Schließlich darf der Kündigungsberechtigte im Interesse des anderen Teils nur eine "angemessene Frist" zwischen Kenntniserlangung vom Kündigungsgrund und Kündigungserklärung verstreichen lassen.[6] Diese Frist schützt nicht nur die andere Vertragspartei, sie überzeugt auch in der Sache: denn die Vertragspartei, die sich auf die Unzumutbarkeit der Fortsetzung eines Dauerschuldverhältnisses beruft, widerspräche sich selbst, wenn sie dieses Schuldverhältnis nach Eintritt der die Unzumutbarkeit begründenden Umstände noch über längere Zeit hinweg fortsetzte.

 

Beispiel 6

Der Unternehmer, der ein Gebäudereinigungsunternehmen betreibt, hat einen seiner Kunden außerhalb dieser Geschäftsbeziehung im Streit in strafrechtlich erheblicher Weise beleidigt und verletzt.
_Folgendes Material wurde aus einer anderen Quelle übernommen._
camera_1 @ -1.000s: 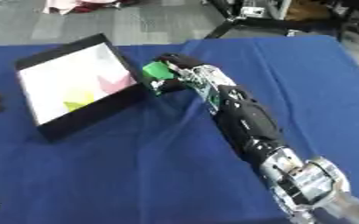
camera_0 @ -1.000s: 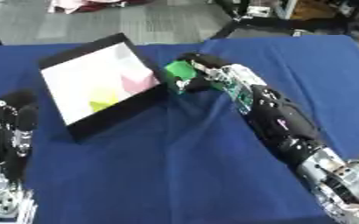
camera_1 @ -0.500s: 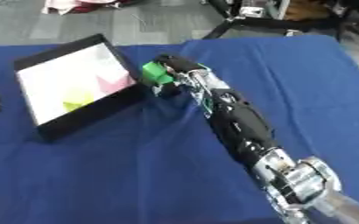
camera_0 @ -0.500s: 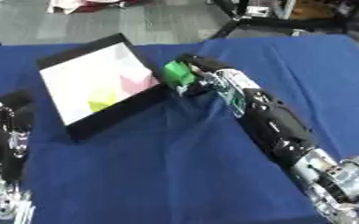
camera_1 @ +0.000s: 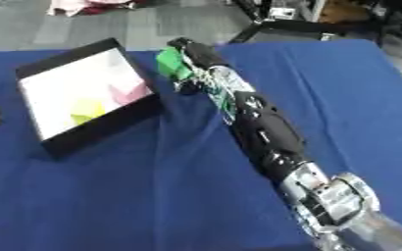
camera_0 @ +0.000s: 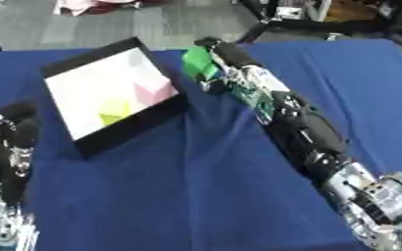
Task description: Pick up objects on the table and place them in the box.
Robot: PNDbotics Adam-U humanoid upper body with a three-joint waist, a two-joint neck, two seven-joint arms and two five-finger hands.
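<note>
So the right hand (camera_0: 222, 55) has its fingers curled round a green block (camera_0: 198, 62), holding it just past the far right corner of the black box (camera_0: 127, 131) on the blue table (camera_0: 196, 196). Inside the box sit a pink piece (camera_0: 154, 91) and a yellow piece (camera_0: 112, 109), and the left hand (camera_0: 14, 128) rests near the lower left edge, fingers relaxed and holding nothing.

I see a dark blue cloth (camera_0: 196, 186) covering the desk, wrinkled in a few soft folds near the middle. Beyond its far edge lies grey floor (camera_0: 153, 22). A pink bundle (camera_0: 88, 5) sits on that floor at the top, and black metal legs (camera_1: 277, 24) stand further right.
</note>
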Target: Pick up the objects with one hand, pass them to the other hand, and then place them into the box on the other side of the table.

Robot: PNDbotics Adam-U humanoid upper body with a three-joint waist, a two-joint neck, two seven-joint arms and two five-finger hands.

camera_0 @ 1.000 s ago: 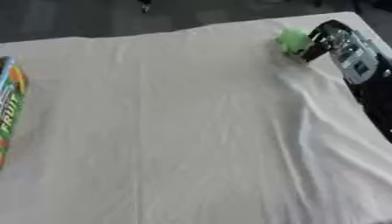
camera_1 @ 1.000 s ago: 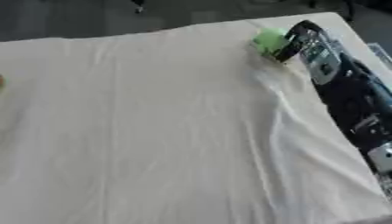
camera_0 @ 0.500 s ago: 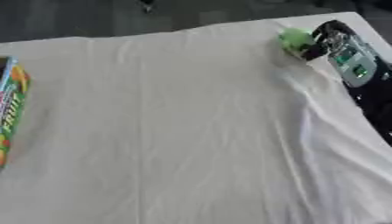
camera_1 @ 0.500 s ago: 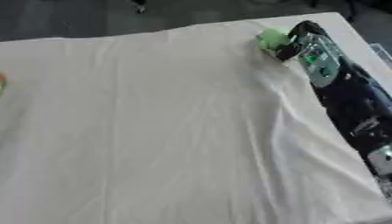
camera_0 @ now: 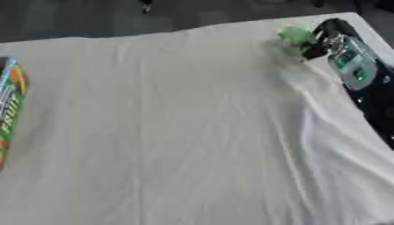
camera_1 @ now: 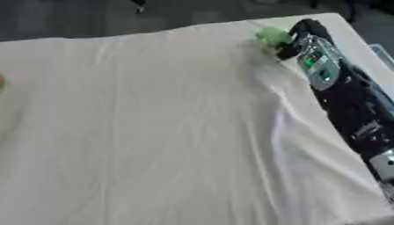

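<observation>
A white cloth [camera_0: 192, 132] covers the whole table, rumpled toward the right side. At the far right corner the right hand [camera_1: 301, 35] reaches a small green object [camera_1: 272, 36]; it touches it, but I cannot tell whether the fingers are curled round it. The colourful box [camera_0: 9, 110] waits at the left edge, well apart. By my reckoning the pick is only starting: handover and placing remain. The object sits close to the table's far edge; the middle offers open room.

At the far right corner of the white-clothed table [camera_0: 192, 132], the right hand [camera_0: 322, 37] touches a small green object [camera_0: 295, 35]. A colourful box [camera_0: 9, 110] lies at the left edge.
</observation>
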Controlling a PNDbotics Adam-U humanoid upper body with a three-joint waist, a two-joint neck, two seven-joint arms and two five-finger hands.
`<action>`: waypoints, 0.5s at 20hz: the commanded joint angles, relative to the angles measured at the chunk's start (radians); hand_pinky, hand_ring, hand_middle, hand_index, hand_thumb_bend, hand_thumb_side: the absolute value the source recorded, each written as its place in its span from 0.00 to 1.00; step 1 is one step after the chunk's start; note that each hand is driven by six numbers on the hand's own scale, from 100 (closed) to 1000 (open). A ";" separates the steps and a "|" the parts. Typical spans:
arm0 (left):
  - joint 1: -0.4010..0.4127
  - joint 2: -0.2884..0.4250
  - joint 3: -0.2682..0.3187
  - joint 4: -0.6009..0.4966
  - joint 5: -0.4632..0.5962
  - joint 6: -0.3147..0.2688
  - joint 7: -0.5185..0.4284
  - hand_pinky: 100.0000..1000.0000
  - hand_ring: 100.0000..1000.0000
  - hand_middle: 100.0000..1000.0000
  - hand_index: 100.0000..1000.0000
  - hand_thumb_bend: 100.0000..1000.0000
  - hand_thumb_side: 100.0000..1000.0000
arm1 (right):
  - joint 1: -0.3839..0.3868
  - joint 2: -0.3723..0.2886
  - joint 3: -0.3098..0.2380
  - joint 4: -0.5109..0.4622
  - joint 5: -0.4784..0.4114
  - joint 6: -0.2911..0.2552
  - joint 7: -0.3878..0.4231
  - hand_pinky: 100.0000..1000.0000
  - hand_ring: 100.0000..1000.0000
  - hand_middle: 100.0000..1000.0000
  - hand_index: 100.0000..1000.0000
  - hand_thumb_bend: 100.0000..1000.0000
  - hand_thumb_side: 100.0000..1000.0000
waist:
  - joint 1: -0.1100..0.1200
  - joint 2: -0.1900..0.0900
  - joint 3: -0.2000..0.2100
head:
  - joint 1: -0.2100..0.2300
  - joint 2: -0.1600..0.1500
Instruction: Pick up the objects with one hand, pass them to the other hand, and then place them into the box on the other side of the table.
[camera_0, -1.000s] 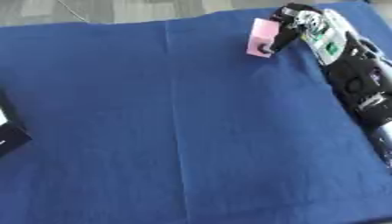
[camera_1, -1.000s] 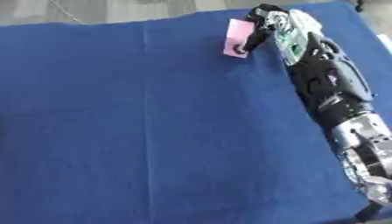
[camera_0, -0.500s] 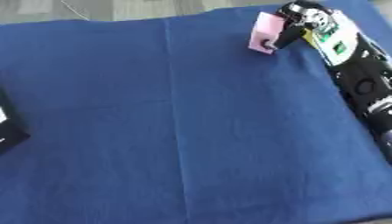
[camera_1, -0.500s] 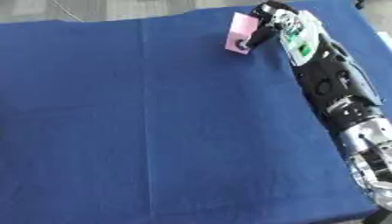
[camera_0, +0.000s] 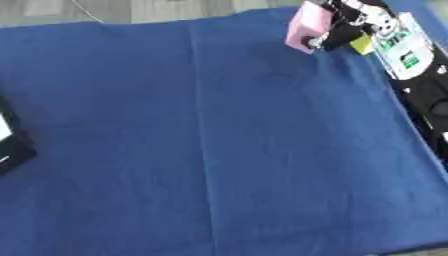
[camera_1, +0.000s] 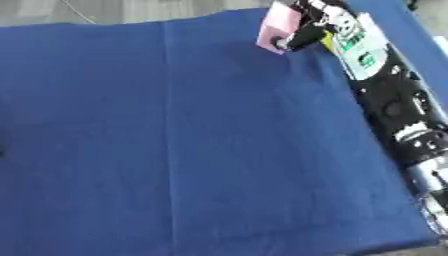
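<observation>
Moved: right hand (camera_1: 317, 20) with pink block (camera_1: 280, 24) now further toward far right corner than a second ago
Hand state: fingers curled round block; held above blue cloth (camera_1: 210, 140)
Progress: pickup done; handover and boxing left; left hand unseen
Materials: block flat-faced, matte; cloth creased; dark box (camera_0: 10, 145) at left edge

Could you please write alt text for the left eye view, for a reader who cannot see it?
The right robot hand holds a pink block at the far right of a table covered in blue cloth. A black box shows at the left edge, and something yellow sits beside the hand.
</observation>
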 joint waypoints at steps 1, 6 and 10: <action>-0.018 0.042 0.006 -0.020 0.009 -0.012 0.001 0.71 0.61 0.59 0.74 0.46 0.39 | 0.008 -0.033 0.015 -0.096 -0.071 0.001 -0.026 0.81 0.72 0.55 0.59 0.03 0.00 | 0.008 -0.050 -0.001 | 0.005 0.003; -0.028 0.046 0.000 -0.028 0.020 -0.032 -0.002 0.71 0.60 0.59 0.74 0.46 0.39 | 0.065 -0.011 0.043 -0.214 -0.158 0.011 -0.072 0.80 0.72 0.55 0.59 0.02 0.00 | 0.010 -0.056 -0.003 | 0.014 0.006; -0.035 0.050 -0.009 -0.045 0.040 -0.069 -0.021 0.71 0.60 0.59 0.75 0.45 0.40 | 0.099 0.015 0.060 -0.288 -0.210 0.022 -0.102 0.80 0.71 0.55 0.59 0.01 0.00 | 0.011 -0.061 -0.003 | 0.018 0.007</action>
Der Kunde kündigt den Reinigungsvertrag, der regulär nur zum Ende eines Kalenderjahres gekündigt werden dürfte, nach ärztlicher Versorgung und fünf Tage nach dem Vorfall ohne Einhaltung einer Kündigungsfrist.

Die sofortige Kündigung ist gerechtfertigt.[7] Dem Kunden ist auch unter Berücksichtigung der Interessen des Unternehmers nicht zuzumuten, diesem bei der Ausführung der Reinigungsarbeiten in den eigenen Räumen zu begegnen. Einer Abmahnung bedurfte es nicht, weil der wichtige Grund außerhalb der vertraglichen Pflichten liegt. Die zwischen dem Vorfall und der Kündigung verstrichene Zeit ist noch angemessen.[8]